> _WHAT YOU SHOULD DO_
Print out the complete set of records below, exactly as they read.

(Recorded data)
:::::
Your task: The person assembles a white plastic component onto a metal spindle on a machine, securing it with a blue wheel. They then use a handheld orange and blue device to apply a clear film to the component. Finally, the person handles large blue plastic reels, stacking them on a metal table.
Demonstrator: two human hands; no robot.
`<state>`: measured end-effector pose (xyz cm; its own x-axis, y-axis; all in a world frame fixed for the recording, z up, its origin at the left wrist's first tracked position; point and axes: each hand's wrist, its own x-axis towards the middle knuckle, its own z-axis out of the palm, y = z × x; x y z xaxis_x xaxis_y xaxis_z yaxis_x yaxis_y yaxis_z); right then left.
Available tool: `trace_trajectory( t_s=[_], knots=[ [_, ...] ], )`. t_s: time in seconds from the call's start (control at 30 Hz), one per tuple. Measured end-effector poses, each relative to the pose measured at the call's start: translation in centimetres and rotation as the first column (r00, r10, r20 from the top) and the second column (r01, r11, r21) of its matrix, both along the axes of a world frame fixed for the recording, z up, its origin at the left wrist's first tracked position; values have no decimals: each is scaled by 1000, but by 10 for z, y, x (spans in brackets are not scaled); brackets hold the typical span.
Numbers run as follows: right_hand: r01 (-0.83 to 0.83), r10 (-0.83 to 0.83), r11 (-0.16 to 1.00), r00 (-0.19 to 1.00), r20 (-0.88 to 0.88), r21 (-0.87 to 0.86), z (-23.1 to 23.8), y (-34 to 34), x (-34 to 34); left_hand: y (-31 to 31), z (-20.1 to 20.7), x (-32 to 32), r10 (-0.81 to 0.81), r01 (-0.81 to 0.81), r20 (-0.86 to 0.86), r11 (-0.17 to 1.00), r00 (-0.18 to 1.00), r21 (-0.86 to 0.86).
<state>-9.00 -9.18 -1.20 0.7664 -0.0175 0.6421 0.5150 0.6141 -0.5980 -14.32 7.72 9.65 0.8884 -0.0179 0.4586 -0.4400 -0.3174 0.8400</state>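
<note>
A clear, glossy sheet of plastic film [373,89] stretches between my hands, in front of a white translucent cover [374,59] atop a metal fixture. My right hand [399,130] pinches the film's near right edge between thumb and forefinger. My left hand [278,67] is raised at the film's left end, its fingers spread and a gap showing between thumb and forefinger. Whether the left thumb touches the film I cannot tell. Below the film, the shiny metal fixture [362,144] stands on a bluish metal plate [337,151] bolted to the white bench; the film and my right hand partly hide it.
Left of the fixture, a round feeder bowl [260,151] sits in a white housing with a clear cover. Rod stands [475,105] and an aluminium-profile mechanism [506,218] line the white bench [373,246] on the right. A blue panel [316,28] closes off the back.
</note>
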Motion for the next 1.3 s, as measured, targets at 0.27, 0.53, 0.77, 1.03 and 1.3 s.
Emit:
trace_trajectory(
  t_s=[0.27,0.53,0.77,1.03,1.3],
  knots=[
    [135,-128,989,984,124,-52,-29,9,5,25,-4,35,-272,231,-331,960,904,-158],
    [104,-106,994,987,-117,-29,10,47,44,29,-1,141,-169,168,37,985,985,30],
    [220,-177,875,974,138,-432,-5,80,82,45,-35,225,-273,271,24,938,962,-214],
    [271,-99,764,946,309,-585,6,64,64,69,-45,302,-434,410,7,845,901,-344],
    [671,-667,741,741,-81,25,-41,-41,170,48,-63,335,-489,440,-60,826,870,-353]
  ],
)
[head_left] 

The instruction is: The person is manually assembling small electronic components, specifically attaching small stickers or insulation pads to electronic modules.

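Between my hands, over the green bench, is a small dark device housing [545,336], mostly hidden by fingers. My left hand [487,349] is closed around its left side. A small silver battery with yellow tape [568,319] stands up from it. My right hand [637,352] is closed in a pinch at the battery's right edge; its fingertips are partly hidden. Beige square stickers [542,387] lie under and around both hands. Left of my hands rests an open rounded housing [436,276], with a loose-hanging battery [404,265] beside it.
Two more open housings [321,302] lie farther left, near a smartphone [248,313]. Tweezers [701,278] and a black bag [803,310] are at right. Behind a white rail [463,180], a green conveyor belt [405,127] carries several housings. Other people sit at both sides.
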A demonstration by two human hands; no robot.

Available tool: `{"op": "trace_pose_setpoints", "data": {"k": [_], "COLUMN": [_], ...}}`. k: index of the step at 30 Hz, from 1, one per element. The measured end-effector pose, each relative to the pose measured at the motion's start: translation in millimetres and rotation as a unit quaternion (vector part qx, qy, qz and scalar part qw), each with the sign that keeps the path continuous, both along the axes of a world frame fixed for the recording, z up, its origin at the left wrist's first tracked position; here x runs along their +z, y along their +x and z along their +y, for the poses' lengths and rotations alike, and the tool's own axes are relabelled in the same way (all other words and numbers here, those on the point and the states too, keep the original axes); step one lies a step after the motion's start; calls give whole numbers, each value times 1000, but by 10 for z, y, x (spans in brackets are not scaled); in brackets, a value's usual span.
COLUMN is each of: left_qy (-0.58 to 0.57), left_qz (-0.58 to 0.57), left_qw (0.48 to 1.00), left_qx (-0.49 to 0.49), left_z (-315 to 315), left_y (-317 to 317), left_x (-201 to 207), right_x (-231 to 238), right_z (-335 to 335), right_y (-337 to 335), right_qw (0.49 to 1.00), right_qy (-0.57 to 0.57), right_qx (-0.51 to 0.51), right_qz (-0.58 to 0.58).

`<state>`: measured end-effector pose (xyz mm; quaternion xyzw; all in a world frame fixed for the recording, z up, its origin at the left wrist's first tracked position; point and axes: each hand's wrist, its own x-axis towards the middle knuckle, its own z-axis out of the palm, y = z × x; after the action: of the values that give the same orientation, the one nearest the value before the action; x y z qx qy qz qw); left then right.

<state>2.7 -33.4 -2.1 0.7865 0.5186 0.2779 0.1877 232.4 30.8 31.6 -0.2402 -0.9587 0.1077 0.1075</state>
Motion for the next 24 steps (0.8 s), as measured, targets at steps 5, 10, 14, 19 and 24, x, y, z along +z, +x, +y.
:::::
> _RESPONSE_
Your task: The person assembles a white plastic component onto a metal spindle on a machine, securing it with a blue wheel. They then use a handheld orange and blue device to apply a clear film to the component. Finally, the person handles large blue plastic reels, stacking them on a metal table.
Demonstrator: two human hands; no robot.
`<state>`: measured end-effector pose (xyz cm; its own x-axis, y-axis; all in a world frame fixed for the recording, z up, its origin at the left wrist's first tracked position; point and axes: each hand's wrist, its own x-axis towards the middle knuckle, its own z-axis out of the palm, y = z × x; x y z xaxis_x xaxis_y xaxis_z yaxis_x yaxis_y yaxis_z); right then left.
Available tool: `trace_trajectory( t_s=[_], knots=[ [_, ...] ], )`. t_s: time in seconds from the call's start (control at 30 Hz), one per tuple. Measured end-effector poses, each relative to the pose measured at the call's start: translation in centimetres and rotation as the first column (r00, r10, r20 from the top) and the second column (r01, r11, r21) of its matrix, both along the axes of a world frame fixed for the recording, z up, its origin at the left wrist's first tracked position; values have no decimals: each is scaled by 1000, but by 10 for z, y, x (spans in brackets are not scaled); brackets hold the typical span.
Numbers run as follows: right_hand: r01 (-0.83 to 0.83), r10 (-0.83 to 0.83), r11 (-0.16 to 1.00), r00 (-0.19 to 1.00), r20 (-0.88 to 0.88), r21 (-0.87 to 0.86), z (-23.1 to 23.8), y (-34 to 34), x (-34 to 34); left_hand: y (-31 to 31), z (-20.1 to 20.7), x (-32 to 32), r10 (-0.81 to 0.81), r01 (-0.81 to 0.81), r20 (-0.86 to 0.86), r11 (-0.17 to 1.00), r00 (-0.18 to 1.00), r21 (-0.86 to 0.86).
<state>-9.00 -9.18 -1.20 0.7664 -0.0175 0.6421 0.5150 0.6141 -0.5980 -14.32 7.72 9.65 0.8884 -0.0179 0.4586 -0.4400 -0.3174 0.8400</state>
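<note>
A clear, glossy sheet of plastic film [373,89] stretches between my hands, in front of a white translucent cover [374,59] atop a metal fixture. My right hand [399,130] pinches the film's near right edge between thumb and forefinger. My left hand [278,67] is raised at the film's left end, its fingers spread and a gap showing between thumb and forefinger. Whether the left thumb touches the film I cannot tell. Below the film, the shiny metal fixture [362,144] stands on a bluish metal plate [337,151] bolted to the white bench; the film and my right hand partly hide it.
Left of the fixture, a round feeder bowl [260,151] sits in a white housing with a clear cover. Rod stands [475,105] and an aluminium-profile mechanism [506,218] line the white bench [373,246] on the right. A blue panel [316,28] closes off the back.
</note>
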Motion for the next 1.3 s, as measured, targets at 0.27, 0.53, 0.77, 1.03 and 1.3 s.
Emit:
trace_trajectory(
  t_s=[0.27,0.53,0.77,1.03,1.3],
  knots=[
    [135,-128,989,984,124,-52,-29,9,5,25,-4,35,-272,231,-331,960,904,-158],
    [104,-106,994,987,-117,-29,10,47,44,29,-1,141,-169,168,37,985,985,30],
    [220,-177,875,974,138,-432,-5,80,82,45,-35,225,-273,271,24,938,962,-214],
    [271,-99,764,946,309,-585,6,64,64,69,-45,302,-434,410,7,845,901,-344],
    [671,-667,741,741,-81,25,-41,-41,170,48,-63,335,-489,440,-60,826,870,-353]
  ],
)
[head_left] 

The instruction is: The person is manually assembling small electronic components, specifically attaching small stickers or insulation pads to electronic modules.

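Between my hands, over the green bench, is a small dark device housing [545,336], mostly hidden by fingers. My left hand [487,349] is closed around its left side. A small silver battery with yellow tape [568,319] stands up from it. My right hand [637,352] is closed in a pinch at the battery's right edge; its fingertips are partly hidden. Beige square stickers [542,387] lie under and around both hands. Left of my hands rests an open rounded housing [436,276], with a loose-hanging battery [404,265] beside it.
Two more open housings [321,302] lie farther left, near a smartphone [248,313]. Tweezers [701,278] and a black bag [803,310] are at right. Behind a white rail [463,180], a green conveyor belt [405,127] carries several housings. Other people sit at both sides.
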A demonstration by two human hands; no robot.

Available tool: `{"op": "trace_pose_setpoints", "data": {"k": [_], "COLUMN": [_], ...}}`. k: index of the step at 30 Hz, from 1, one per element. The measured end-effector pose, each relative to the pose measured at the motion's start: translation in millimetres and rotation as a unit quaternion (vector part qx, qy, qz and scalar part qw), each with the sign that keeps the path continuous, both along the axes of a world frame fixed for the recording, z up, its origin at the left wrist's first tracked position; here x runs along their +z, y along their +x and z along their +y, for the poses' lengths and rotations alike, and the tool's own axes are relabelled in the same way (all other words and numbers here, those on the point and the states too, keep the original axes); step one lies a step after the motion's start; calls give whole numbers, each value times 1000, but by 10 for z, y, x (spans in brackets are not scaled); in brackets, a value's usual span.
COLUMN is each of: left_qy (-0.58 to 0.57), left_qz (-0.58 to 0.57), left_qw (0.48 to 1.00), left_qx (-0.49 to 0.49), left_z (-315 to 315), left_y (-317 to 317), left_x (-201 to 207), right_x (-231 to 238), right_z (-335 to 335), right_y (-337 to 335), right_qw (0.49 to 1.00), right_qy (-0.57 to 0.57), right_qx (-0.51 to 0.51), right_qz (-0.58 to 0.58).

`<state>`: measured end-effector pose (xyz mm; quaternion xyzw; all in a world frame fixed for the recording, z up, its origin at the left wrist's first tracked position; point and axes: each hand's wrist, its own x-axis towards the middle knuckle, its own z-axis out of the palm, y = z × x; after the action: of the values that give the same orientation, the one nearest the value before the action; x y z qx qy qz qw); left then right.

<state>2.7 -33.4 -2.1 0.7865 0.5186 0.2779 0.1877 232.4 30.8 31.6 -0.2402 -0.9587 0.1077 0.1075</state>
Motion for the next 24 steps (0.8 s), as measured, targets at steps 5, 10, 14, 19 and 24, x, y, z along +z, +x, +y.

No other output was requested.